Effective primer design for genotype and subtype detection of highly divergent viruses in large scale genome datasets.

查看原文本刊更多论文

Effective primer design for genotype and subtype detection of highly divergent viruses in large scale genome datasets.

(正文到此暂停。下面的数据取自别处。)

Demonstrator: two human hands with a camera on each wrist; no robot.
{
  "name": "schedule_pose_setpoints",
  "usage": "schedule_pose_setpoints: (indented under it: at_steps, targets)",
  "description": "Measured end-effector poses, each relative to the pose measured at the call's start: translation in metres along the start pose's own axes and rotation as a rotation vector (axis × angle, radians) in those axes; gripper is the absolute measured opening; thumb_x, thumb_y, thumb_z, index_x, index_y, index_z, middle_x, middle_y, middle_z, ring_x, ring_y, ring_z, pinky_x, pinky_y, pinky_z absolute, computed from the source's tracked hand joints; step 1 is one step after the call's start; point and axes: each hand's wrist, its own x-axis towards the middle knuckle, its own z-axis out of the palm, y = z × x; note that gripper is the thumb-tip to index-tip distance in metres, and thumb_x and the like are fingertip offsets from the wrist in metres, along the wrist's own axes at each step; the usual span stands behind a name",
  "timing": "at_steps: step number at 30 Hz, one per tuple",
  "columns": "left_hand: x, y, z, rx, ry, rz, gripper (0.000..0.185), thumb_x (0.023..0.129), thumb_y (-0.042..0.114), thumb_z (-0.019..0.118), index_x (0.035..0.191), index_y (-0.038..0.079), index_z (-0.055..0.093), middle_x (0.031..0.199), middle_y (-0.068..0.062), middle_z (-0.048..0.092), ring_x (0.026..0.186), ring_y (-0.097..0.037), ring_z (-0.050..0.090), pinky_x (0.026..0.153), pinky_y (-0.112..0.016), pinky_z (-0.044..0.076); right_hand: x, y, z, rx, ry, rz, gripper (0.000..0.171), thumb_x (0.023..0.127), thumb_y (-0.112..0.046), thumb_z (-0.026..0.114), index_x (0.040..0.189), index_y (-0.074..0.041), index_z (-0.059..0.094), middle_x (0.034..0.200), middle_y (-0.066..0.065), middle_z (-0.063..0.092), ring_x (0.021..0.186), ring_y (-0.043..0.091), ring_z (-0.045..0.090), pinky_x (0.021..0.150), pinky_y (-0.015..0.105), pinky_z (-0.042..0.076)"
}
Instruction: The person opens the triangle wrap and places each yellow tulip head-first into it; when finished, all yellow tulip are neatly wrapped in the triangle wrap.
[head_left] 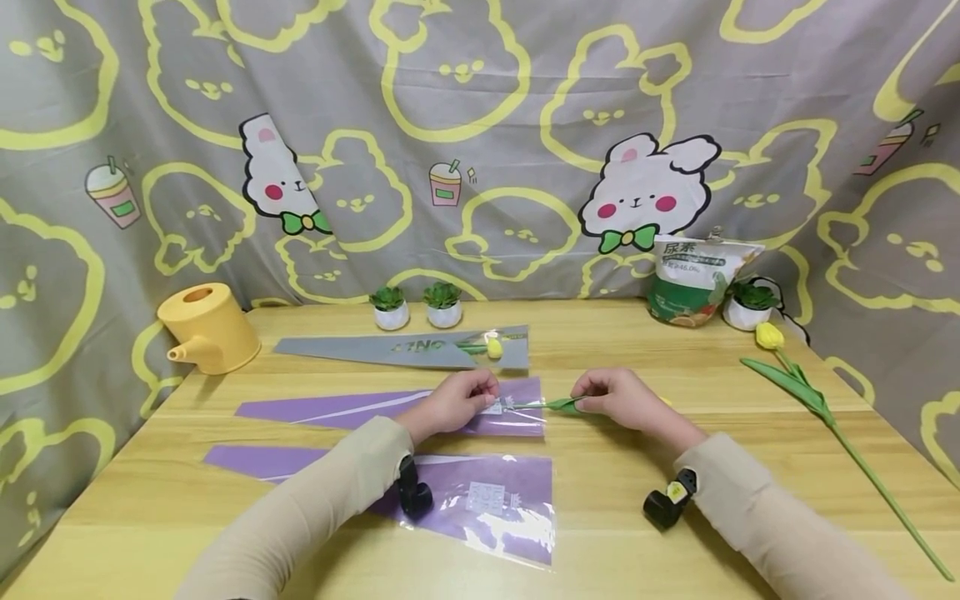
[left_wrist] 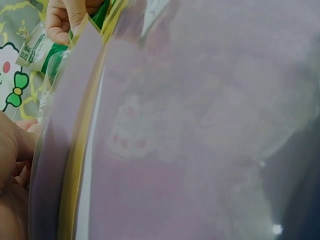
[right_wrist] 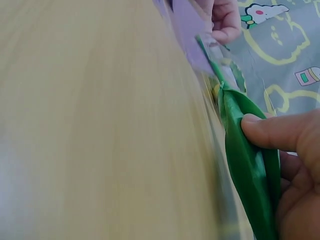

Identification of microorganisms in a biological sample is a crucial step in diagnostics, pathogen screening, biomedical research, evolutionary studies, agriculture, and biological threat assessment. While progress has been made in studying larger organisms, there is a need for an efficient and scalable method that can handle thousands of whole genomes for organisms with high mutation rates and genetic diversity such as single stranded viruses. In this study, we developed a novel method to identify subsequences for detection of a given species/subspecies in a (meta)genomic sample using the Polymerase Chain Reaction (PCR) method. Species detection in any analysis depends highly on the measurement method and since thermodynamic interactions are critical in PCR, thermodynamics is the main driving force in the proposed methodology. Our method is parallelized in multiple steps and involves extracting all oligonucleotides from target genomes. We then locate the target sites for each oligonucleotide using the constructed suffix array and local alignment followed by thermodynamic interaction assessment. An important requirement for subspecies identification is to avoid amplifying a non-target set of genomes and our method addresses this. We applied our method to three highly divergent viruses; (1) Hepatitis C virus (HCV), where the subtypes differ in 31-33% of nucleotide sites on average, (2) Human immunodeficiency virus (HIV), for which, 25-35% between-subtype and 15-20% within-subtype variation is observed, and (3) the Dengue virus, whose respective genomes (only DENV 1-4) share 60% sequence identity to each other. Using our method, we were able to select oligonucleotides that can identify in silico 99.9% of 1657 HCV genomes, 99.7% of 11,838 HIV genomes, and 95.4% of 4016 Dengue genomes. We also show subspecies identification on genotypes 1-6 of HCV and genotypes 1-4 of the Dengue virus with more than 99.5% true positive and less than 0.05% false positive rate, on average. None of the state-of-the-art methods can produce oligonucleotides with this specificity and sensitivity on highly divergent viral genomes like the ones studied in this article.

求助全文

通过发布文献求助，成功后即可免费获取论文全文。去求助

来源期刊

BMC Bioinformatics 生物-生化研究方法

CiteScore

5.70

自引率

3.30%

发文量

506

审稿时长

4.3 months

期刊介绍： BMC Bioinformatics is an open access, peer-reviewed journal that considers articles on all aspects of the development, testing and novel application of computational and statistical methods for the modeling and analysis of all kinds of biological data, as well as other areas of computational biology. BMC Bioinformatics is part of the BMC series which publishes subject-specific journals focused on the needs of individual research communities across all areas of biology and medicine. We offer an efficient, fair and friendly peer review service, and are committed to publishing all sound science, provided that there is some advance in knowledge presented by the work.